• **Task goal**
Skip the images and repeat every entry word for word.

• **Listed entries**
↓↓↓

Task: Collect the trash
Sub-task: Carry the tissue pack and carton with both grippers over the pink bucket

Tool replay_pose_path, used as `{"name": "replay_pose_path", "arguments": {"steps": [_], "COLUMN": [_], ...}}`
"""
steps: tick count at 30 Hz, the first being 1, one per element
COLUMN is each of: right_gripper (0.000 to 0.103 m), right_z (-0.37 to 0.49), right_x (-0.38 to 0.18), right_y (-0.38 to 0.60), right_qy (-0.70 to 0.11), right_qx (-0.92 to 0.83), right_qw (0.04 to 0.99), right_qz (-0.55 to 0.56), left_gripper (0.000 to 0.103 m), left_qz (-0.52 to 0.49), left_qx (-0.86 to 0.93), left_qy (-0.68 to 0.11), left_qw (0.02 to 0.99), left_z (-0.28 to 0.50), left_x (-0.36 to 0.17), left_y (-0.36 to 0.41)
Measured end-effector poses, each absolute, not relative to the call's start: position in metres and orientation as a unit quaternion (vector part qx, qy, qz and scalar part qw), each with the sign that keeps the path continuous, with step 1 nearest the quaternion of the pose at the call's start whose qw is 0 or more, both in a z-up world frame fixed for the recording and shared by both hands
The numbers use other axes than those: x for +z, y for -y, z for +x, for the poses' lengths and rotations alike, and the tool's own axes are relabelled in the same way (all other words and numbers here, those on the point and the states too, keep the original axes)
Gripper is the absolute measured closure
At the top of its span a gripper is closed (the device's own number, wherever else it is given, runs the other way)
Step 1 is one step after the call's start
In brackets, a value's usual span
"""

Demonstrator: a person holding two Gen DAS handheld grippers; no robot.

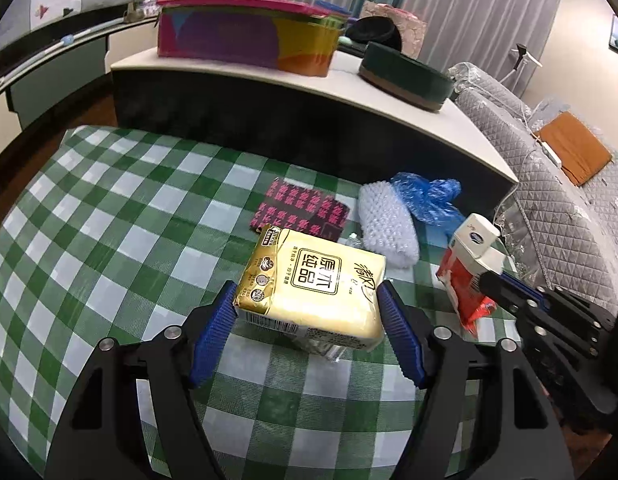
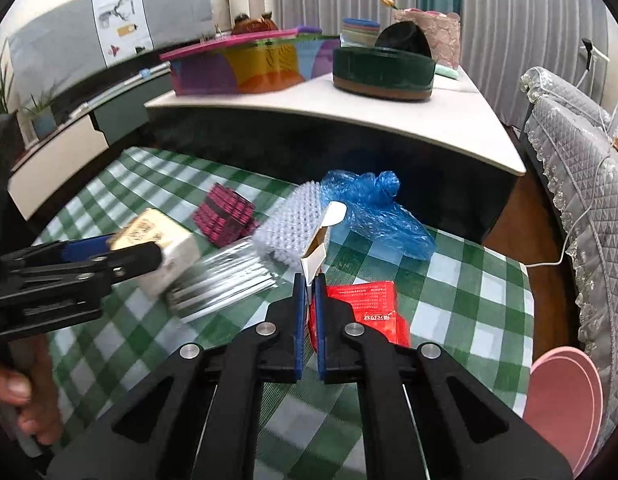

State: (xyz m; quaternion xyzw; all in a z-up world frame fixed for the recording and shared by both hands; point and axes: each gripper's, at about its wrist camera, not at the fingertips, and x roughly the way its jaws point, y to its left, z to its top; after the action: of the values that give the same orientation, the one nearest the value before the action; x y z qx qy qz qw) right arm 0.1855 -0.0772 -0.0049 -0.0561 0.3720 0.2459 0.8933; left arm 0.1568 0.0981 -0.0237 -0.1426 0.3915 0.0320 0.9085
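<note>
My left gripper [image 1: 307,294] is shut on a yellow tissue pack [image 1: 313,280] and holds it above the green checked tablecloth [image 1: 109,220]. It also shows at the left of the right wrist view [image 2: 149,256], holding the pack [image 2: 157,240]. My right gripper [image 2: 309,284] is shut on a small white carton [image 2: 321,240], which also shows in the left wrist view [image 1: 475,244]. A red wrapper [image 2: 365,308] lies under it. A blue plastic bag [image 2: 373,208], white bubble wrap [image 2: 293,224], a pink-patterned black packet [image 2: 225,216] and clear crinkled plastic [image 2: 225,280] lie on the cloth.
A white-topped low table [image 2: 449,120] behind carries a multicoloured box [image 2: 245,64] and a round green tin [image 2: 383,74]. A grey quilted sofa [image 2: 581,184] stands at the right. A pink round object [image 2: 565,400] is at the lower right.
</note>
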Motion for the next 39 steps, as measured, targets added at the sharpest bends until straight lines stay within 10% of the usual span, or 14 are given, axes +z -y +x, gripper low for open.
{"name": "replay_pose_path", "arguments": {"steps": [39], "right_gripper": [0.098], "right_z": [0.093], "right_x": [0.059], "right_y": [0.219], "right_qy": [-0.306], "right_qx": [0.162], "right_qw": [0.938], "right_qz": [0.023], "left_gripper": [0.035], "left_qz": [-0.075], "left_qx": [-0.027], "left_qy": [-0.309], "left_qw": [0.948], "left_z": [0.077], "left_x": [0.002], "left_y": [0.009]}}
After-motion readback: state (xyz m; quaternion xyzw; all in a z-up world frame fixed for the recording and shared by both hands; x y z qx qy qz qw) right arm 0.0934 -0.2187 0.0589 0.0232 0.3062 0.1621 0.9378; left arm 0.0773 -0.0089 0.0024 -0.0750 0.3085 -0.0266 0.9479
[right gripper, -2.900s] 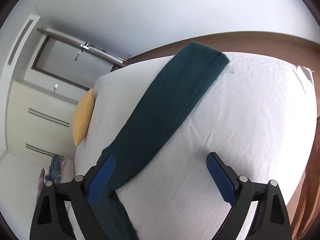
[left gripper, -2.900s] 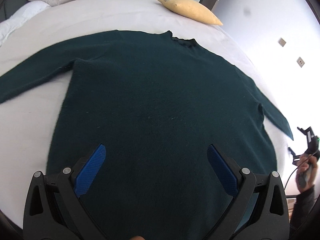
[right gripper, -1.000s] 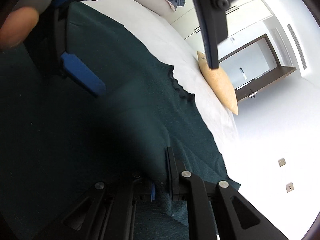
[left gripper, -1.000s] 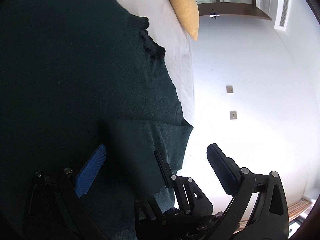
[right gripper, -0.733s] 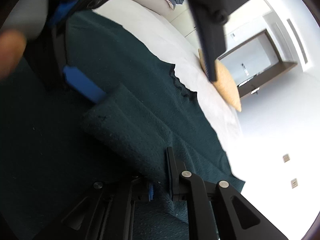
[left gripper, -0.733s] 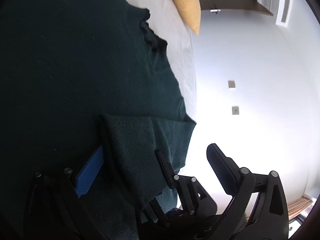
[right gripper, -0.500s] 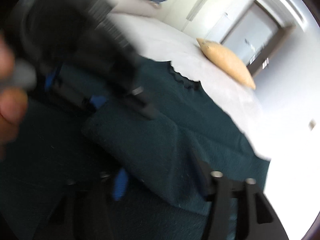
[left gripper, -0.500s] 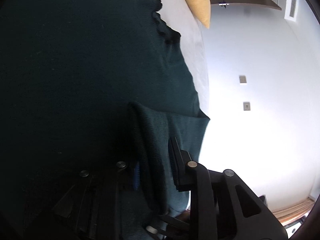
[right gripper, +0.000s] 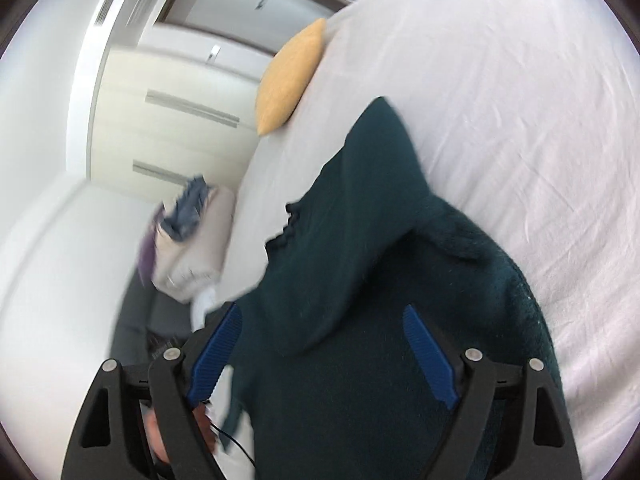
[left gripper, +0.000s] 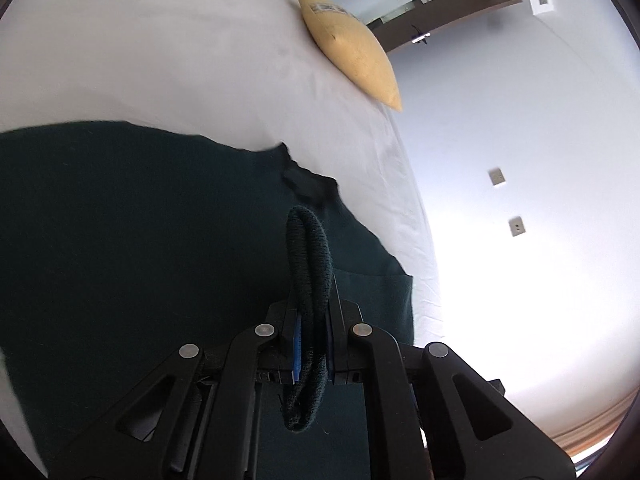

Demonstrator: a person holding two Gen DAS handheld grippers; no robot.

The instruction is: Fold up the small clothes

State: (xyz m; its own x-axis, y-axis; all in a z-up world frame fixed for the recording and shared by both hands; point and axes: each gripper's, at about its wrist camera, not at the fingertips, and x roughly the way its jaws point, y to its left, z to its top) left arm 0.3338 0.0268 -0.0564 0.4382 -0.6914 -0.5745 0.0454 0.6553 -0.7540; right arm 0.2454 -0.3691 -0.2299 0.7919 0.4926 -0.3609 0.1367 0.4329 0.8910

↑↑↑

• **Result**
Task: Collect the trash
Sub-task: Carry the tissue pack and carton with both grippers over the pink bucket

Tool replay_pose_path, used as `{"name": "replay_pose_path", "arguments": {"steps": [_], "COLUMN": [_], ...}}`
"""
steps: tick count at 30 Hz, the first being 1, one per element
COLUMN is each of: right_gripper (0.000 to 0.103 m), right_z (-0.37 to 0.49), right_x (-0.38 to 0.18), right_y (-0.38 to 0.60), right_qy (-0.70 to 0.11), right_qx (-0.92 to 0.83), right_qw (0.04 to 0.99), right_qz (-0.55 to 0.56), left_gripper (0.000 to 0.103 m), left_qz (-0.52 to 0.49), left_qx (-0.86 to 0.93), left_qy (-0.68 to 0.11), left_qw (0.02 to 0.99), left_z (-0.28 to 0.50), left_x (-0.36 to 0.17), left_y (-0.36 to 0.41)
Measured end-effector poses, each absolute, not relative to the call's start: position in metres and orientation as a unit quaternion (vector part qx, qy, qz and scalar part qw), each with the sign that keeps the path continuous, with step 1 nearest the quaternion of the pose at the call's start whose qw is 0 or more, both in a z-up world frame fixed for the recording and shared by both hands
The numbers use other axes than those: x for +z, y for -y, z for +x, for the poses' lengths and rotations alike, and the tool's own axes are relabelled in the same way (all other words and numbers here, those on the point and the states too, keep the original axes)
Gripper is the absolute measured closure
At the top of its span a gripper is closed (the device's own number, wherever else it is given, runs the other way)
Step 1 is one step after the call's start
In brackets, a value's usual span
"""

Demonstrator: a person holding two Gen DAS handheld grippers; no robot.


State: (xyz m; quaternion xyzw; all in a z-up world frame fixed for the recording and shared by both hands; point and axes: each gripper's, at about its wrist camera, not at the fingertips, and x roughly the way its jaws point, y to its left, z to its top; after the action: of the values that give the same orientation, the one nearest the value before the action; x y z qx qy qz qw) right arm 0.1855 -0.0772 -0.0049 -0.0561 0.3720 0.2459 0.8933; left arm 0.1568 0.0981 -0.0237 -0.1426 0.3915 0.0320 0.9085
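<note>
My left gripper [image 1: 307,294] is shut on a yellow tissue pack [image 1: 313,280] and holds it above the green checked tablecloth [image 1: 109,220]. It also shows at the left of the right wrist view [image 2: 149,256], holding the pack [image 2: 157,240]. My right gripper [image 2: 309,284] is shut on a small white carton [image 2: 321,240], which also shows in the left wrist view [image 1: 475,244]. A red wrapper [image 2: 365,308] lies under it. A blue plastic bag [image 2: 373,208], white bubble wrap [image 2: 293,224], a pink-patterned black packet [image 2: 225,216] and clear crinkled plastic [image 2: 225,280] lie on the cloth.
A white-topped low table [image 2: 449,120] behind carries a multicoloured box [image 2: 245,64] and a round green tin [image 2: 383,74]. A grey quilted sofa [image 2: 581,184] stands at the right. A pink round object [image 2: 565,400] is at the lower right.
</note>
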Motion for the next 39 steps, as measured, targets added at the sharpest bends until straight lines stay within 10% of the usual span, or 14 are given, axes +z -y +x, gripper low for open.
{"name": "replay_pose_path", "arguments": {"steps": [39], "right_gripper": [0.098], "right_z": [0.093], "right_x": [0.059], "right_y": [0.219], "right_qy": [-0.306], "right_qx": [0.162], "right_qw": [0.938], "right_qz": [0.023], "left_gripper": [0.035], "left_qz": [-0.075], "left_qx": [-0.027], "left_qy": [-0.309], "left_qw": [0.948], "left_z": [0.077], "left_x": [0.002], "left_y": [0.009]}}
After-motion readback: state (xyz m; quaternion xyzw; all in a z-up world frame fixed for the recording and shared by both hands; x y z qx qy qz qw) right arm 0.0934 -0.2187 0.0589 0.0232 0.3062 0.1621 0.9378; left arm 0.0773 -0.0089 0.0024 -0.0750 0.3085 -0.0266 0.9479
[right gripper, -2.900s] 
[left gripper, -2.900s] 
[right gripper, -1.000s] 
[left gripper, -1.000s] 
[right gripper, -0.733s] 
[left gripper, -0.733s] 
[right gripper, -0.500s] 
[left gripper, -0.500s] 
[right gripper, +0.000s] 
[left gripper, +0.000s] 

Demonstrator: a person holding two Gen DAS handheld grippers; no robot.

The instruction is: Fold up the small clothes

State: (xyz m; its own x-axis, y-axis; all in a z-up world frame fixed for the recording and shared by both hands; point and axes: each gripper's, at about its wrist camera, not at the fingertips, and x roughly the way its jaws point, y to its left, z to its top) left arm 0.3338 0.0268 -0.0564 0.4382 -0.6914 -0.5745 0.0454 0.6553 -0.7540; right arm 0.2454 -0.3691 -0.2299 0.7919 0.4926 -0.3609 0.1367 0.4329 0.8910

This exercise has nothing further to it.